Parallèlement, les réseaux sociaux orientés sur le partage de vidéo connaissent en ce moment un tel essor qu’on peut supposer que ces nouveaux usages s’étendront au domaine des services d’information dans les toutes prochaines années. Dans peu de temps, les Wikio et autres Google News proposeront, à l’instar des Podcasts, des fils d’informations vidéos produits par des millions d’utilisateurs répartis dans le monde entier. Ceux-ci viendront enrichir en permanence les flux d’actualités de séquences vidéos, plus rapidement et plus largement que les meilleures équipes de reporters professionnels.
Dans un contexte qui tend vers une démultiplication exponentielle des sources d’information, les quotidiens en ligne, mais également les agences d’informations, vont devoir effectuer une véritable mutation afin de s’adapter à un marché dominé par une nouvelle génération d’utilisateurs-producteurs. Ils devront varier leurs sources en intégrant la participation directe des internautes, préférer les travaux d’analyses et de réflexion à une actualité “fast-food”, varier les formats en proposant des versions multi-supports, inventer un nouveau rapport à l’actualité, etc. A cette condition seulement, les versions numériques des quotidiens pourront séduire les lecteurs pour plusieurs années encore.
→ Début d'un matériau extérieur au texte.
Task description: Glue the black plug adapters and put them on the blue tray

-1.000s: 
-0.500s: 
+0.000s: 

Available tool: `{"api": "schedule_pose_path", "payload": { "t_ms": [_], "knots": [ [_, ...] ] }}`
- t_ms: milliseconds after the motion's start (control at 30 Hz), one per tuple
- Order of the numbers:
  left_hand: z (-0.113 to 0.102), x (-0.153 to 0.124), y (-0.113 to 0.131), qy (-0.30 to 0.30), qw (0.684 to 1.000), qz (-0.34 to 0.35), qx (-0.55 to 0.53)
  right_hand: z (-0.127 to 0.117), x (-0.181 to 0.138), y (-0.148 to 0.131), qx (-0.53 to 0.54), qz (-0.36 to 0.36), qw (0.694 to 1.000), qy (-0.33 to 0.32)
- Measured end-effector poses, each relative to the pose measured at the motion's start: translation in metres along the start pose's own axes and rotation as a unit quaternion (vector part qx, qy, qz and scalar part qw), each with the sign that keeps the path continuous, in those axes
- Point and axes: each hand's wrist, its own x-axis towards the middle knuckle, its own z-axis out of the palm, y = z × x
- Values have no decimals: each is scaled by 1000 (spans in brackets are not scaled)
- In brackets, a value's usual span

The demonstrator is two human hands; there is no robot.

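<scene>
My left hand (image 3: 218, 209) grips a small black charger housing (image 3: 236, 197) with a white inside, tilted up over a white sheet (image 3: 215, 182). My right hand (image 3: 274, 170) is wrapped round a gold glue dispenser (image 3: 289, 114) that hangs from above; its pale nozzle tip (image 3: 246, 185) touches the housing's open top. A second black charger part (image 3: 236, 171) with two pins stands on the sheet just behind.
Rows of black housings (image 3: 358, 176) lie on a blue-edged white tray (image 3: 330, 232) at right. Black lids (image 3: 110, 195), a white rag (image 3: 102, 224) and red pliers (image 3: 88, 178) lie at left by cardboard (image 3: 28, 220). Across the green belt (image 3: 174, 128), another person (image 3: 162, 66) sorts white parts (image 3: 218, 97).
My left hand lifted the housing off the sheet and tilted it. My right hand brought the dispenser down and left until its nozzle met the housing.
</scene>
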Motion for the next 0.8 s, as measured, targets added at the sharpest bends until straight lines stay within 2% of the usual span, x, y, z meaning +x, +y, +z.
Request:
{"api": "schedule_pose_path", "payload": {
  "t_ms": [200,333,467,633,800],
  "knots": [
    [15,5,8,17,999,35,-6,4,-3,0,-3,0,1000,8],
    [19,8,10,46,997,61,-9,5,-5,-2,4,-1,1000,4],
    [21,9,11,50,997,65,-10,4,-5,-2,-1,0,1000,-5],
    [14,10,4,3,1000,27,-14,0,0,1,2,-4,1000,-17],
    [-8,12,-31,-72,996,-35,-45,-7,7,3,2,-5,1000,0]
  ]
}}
Mais que doit-on penser alors de l’avenir des versions papier des quotidiens d’information ? A l’aube d’une période où les flux vidéos d’actualités seront produits en permanence par des millions d’utilisateurs, quelles alternatives dignes d’intérêt les quotidiens papier pourront-ils offrir à leur lecteurs ? Leur avenir est peut-être déjà écrit noir sur blanc car une technologie réellement novatrice est actuellement en plein développement : l’encre ou papier électronique et les écrans souples ultra-légers. L’encre électronique permet d’obtenir un affichage aussi net que celui de l’encre traditionnelle tout en permettant l’interactivité d’un ordinateur, le tout s’affichant sur un écran souple. Le dispositif (en test au sein du quotidien hollandais De Tijd) permettra d’afficher toutes sortes de contenus numériques sur quelques dizaines de grammes de plastique pliable. Dans quelques années à peine chacun pourra transporter dans son sac un écran souple de la taille d’un tabloïd affichant en temps réel tous les flux d’informations auxquels il aura souhaiter souscrire.
L’observation des nouveaux usages collaboratifs et des technologies de l’information nous apprend que l’avenir de la presse quotidienne d’information passe entièrement par le web. Il est vraisemblable que ces bouleversement imminents ne laissent pas indemnes, à leur tour, les rédactions des journaux télévisés qui, plus que quiconque, rechignent à remettre en cause un modèle ayant depuis longtemps dépassé la date limite de validité.